• **ABOUT THIS TASK**: Work out how many lines below contain "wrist", then write only that number.

• **PROVIDED MATERIAL**:
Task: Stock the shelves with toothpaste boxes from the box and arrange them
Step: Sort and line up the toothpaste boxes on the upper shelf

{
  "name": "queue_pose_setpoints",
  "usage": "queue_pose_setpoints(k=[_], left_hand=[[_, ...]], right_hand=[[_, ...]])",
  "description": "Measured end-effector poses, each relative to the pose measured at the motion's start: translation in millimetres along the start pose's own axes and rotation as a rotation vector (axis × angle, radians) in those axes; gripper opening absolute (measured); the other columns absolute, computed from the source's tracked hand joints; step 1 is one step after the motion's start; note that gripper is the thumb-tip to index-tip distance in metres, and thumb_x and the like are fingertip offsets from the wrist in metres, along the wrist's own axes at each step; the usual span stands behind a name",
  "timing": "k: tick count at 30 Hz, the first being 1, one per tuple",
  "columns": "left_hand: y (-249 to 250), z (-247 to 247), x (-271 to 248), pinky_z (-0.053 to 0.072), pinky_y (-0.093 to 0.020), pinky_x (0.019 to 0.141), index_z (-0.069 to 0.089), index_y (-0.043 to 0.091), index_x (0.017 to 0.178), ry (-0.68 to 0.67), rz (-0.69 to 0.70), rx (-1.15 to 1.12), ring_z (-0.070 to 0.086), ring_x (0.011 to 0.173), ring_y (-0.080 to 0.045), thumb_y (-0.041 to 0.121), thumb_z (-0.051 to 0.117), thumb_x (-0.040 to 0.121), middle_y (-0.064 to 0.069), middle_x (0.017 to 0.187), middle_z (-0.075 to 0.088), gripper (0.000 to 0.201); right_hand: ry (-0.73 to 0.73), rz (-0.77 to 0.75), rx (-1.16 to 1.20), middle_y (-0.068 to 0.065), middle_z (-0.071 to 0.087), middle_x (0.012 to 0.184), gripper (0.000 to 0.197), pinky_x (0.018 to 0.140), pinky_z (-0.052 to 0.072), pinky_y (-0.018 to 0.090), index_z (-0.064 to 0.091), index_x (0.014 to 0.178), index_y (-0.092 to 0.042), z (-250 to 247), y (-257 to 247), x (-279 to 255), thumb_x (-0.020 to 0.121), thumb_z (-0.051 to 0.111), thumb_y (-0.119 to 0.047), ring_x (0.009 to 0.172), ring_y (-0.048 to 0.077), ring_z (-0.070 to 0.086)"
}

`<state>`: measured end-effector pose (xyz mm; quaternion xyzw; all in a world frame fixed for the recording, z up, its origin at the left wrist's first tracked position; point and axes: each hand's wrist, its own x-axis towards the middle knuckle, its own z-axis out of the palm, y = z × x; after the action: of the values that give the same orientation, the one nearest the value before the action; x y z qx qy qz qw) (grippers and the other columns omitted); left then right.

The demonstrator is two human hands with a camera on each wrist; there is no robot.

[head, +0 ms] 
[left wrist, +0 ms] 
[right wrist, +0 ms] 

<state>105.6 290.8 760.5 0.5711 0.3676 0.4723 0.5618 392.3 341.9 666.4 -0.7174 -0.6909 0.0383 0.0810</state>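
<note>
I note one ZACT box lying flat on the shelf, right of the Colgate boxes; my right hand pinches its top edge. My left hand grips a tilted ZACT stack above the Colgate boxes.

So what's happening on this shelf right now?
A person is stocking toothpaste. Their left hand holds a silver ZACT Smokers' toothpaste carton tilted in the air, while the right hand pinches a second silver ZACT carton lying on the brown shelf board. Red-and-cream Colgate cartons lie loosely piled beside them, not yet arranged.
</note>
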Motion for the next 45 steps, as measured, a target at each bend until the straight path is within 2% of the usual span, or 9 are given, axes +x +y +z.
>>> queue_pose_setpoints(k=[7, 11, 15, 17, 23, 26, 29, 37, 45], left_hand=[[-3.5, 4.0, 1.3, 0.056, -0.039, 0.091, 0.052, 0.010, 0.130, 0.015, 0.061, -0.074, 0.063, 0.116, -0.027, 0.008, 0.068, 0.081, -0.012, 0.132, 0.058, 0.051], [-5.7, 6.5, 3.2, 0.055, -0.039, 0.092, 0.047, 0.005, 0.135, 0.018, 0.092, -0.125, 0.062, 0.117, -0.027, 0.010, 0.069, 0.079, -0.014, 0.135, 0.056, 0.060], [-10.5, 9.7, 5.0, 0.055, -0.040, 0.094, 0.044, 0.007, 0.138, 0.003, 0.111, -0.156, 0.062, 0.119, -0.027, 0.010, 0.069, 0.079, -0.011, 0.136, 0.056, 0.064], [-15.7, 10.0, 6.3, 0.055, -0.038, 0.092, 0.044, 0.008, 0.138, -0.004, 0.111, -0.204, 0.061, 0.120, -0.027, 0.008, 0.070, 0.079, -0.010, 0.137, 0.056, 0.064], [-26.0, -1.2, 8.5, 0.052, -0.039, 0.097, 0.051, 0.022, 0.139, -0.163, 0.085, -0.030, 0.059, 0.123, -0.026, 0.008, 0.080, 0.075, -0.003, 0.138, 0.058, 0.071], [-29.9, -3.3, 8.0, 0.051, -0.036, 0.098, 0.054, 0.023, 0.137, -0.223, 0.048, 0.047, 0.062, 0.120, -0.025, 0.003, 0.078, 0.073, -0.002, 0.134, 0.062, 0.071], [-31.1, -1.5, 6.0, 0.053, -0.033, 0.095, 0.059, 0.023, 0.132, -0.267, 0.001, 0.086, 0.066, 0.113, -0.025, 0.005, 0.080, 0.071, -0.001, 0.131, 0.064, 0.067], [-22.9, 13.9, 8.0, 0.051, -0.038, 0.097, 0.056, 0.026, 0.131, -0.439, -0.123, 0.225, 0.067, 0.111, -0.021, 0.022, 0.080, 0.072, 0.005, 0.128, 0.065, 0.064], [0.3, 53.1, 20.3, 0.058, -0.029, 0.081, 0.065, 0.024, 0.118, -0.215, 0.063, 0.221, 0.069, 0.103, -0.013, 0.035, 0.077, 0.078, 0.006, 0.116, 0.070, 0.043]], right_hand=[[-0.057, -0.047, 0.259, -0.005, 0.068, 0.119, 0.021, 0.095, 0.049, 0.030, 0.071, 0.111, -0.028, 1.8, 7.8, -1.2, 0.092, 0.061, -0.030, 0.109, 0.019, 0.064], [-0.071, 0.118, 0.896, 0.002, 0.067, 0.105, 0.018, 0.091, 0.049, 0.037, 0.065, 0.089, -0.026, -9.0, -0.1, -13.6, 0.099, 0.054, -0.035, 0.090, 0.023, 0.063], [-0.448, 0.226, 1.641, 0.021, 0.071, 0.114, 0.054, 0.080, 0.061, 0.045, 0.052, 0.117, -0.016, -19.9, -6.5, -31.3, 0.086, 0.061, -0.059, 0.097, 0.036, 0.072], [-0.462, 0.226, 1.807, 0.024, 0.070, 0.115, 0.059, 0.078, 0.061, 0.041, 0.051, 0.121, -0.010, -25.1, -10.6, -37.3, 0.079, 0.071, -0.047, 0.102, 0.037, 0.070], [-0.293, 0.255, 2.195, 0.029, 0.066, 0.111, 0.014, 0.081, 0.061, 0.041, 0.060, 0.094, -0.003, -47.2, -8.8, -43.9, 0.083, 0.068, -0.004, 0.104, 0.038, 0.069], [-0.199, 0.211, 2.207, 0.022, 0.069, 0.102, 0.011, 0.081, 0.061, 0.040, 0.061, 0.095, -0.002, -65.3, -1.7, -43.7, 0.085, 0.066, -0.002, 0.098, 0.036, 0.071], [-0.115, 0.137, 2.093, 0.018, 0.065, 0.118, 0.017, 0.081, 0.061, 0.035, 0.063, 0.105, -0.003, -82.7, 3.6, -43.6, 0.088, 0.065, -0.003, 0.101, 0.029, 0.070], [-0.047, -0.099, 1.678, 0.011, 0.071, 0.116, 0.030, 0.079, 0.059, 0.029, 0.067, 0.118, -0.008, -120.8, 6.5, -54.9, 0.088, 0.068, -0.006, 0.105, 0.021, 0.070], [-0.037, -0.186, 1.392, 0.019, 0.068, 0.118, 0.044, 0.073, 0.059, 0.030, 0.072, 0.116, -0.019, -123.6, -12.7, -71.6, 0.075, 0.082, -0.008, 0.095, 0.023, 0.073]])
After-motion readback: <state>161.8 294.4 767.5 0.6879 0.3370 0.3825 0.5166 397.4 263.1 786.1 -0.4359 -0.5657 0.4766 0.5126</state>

• **RESULT**: 5